Yelle et TTC, filles et garçons
Posted by Françoise Guillaume on Samedi nov 29, 2008 Under ChroniquesJe vous invite aujourd’hui à entrer dans l’univers d’une jeune chanteuse d’origine bretonne qui recueille le plus grand succès auprès des ados. Je vous propose la version sous-titrée (ou karaoké plus précisément) pour que vous puissiez apprécier le contenu. Une version où l’univers visuel, gestuel et vestimentaire de l’artiste est plus visible ici.
Saisissant, isn’t it?
Pour connaître la genèse de l’histoire, quelques clics ont suffit pour comprendre que le Cuizinier cité en premier lieu est un chanteur de rap d’un groupe s’appelant TTC et qui avait composé une chanson particulièrement mysogyne. Yelle a donc répondu! Voici l’oeuvre, sous-titrée elle aussi.
Après avoir fait fi d’un certain écoeurement provoqué par tant de platitudes, quelques commentaires viennent à l’esprit.
D’abord, la question fondamentale (mais totalement non résolue) de savoir comment les jeunes peuvent se construire comme êtres sexués dans un bain permanent d’hypersexualité. Ici, on en a une des images les plus extrêmes mais elle n’est jamais que le reflet d’une ambiance sociale généralisée: les affiches géantes à hauteur d’yeux sur les abribus représentant des femmes en lingerie fine hyper sexy, les pubs télévisées pour les rencontres de type plus ou moins sexuel sur toutes les chaînes de télés privées: nous baignons tous dans un contexte de sexualité exacerbée et extra-ordinaire, tout le temps.

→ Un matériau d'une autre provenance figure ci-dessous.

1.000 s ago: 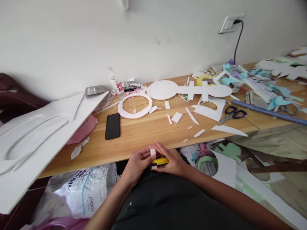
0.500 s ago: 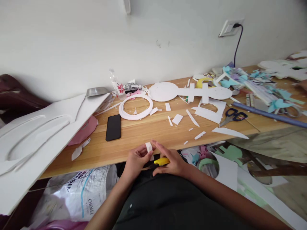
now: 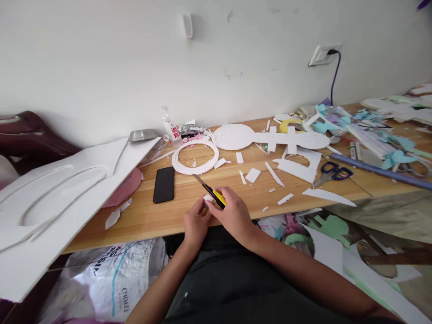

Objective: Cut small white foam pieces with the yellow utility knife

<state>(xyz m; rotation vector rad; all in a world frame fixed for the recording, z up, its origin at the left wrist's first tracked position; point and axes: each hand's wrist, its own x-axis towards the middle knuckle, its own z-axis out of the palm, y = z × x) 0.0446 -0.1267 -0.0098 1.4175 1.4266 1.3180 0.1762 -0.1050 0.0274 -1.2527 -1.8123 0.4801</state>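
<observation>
My right hand (image 3: 232, 216) is closed around a yellow and black utility knife (image 3: 218, 198), its blade out and pointing up and left over the table. Close beside it, my left hand (image 3: 197, 220) pinches a small white foam piece (image 3: 208, 198), which sits just under the knife's body. My fingers partly hide the piece, so I cannot tell whether the knife touches it. Beyond the blade tip lies a white foam ring (image 3: 176, 163) on the wooden table (image 3: 141, 220). A black phone (image 3: 164, 185) rests to the left.
Several white foam scraps (image 3: 253, 175) lie right of the hands, with dark-handled scissors (image 3: 332, 173) farther right. A long white foam shape (image 3: 232, 137) and a bottle (image 3: 173, 130) stand toward the wall. A large foam board (image 3: 84, 198) covers the left side.
The knife has swung up from near my lap, and its blade now points away over the table. My right hand has turned and closed around it. The foam piece is lower and partly covered.
</observation>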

Les adultes qui ont pu (pas tous, mais c’est un autre sujet) se forger une expérience de la relation amoureuse et sexuelle dans un climat plus neutre, ne sont sans doute pas conscients de l’effet (évidemment non dit) de cette atmosphère générale sur les jeunes. Il faudra certainement une ou deux générations d’ados devenus adultes pour qu’on en mesure toutes les conséquences.
Et puis, il y a ce terrifiant constat: le regard sur les filles a régressé depuis 30-40 ans. Ce n’est pas que le statut de la femme n’ait pas notablement et globalement évolué dans la société, c’est qu’il y a une frange irréductible de jeunes hommes qui croient ne pouvoir s’affirmer qu’en dominant les filles, en les considérant comme des êtres inférieurs, comme des objets sexuels ou, à l’inverse, comme des êtres incapables (ou à qui il est défendu) de choisir leurs partenaires.
La lecture d’un “guide du respect“, récemment paru, glace la cinquantenaire que je suis: si, il y a trente ans, on m’avait dit qu’il serait encore nécessaire d’écrire cela en 2008… C’est à en désespérer du progrès du monde… Et pourtant, ce n’est pas dans le genre (le fait qu’ils soient des mâles) qu’il faut chercher la cause principale à ce terrible recul.
Dans une société où les marginaux sont de plus en plus marginalisés (accès à l’emploi, mobilité géographique, possibilité de logement,…), où la loi du plus fort prévaut partout, comment s’étonner que les garçons s’arrogent le droit de dominer celles sur lesquelles ils peuvent encore se prévaloir d’un pouvoir, ne fût-ce que celui de la force physique.
Ce n’est qu’en ne laissant rien passer de ce type d’attitude dans tous les lieux éducatifs que l’on peut sortir, peu à peu, de ce type d’impasse. A coup de détermination et de courage… En espérant que ça marche!
P.S. Si vous allez voir le clip original de Yelle pour lequel j’ai pointé un lien ci-dessus, vous verrez que le look et la gestuelle n’ont rien à voir avec le hasard: elle a été habillée et relookée par Castelbajac, la chorégraphie est mi-enfantine, mi-lascive. Un savant dosage pour plaire à un maximum d’ados moyennes et entretenir un business rentable!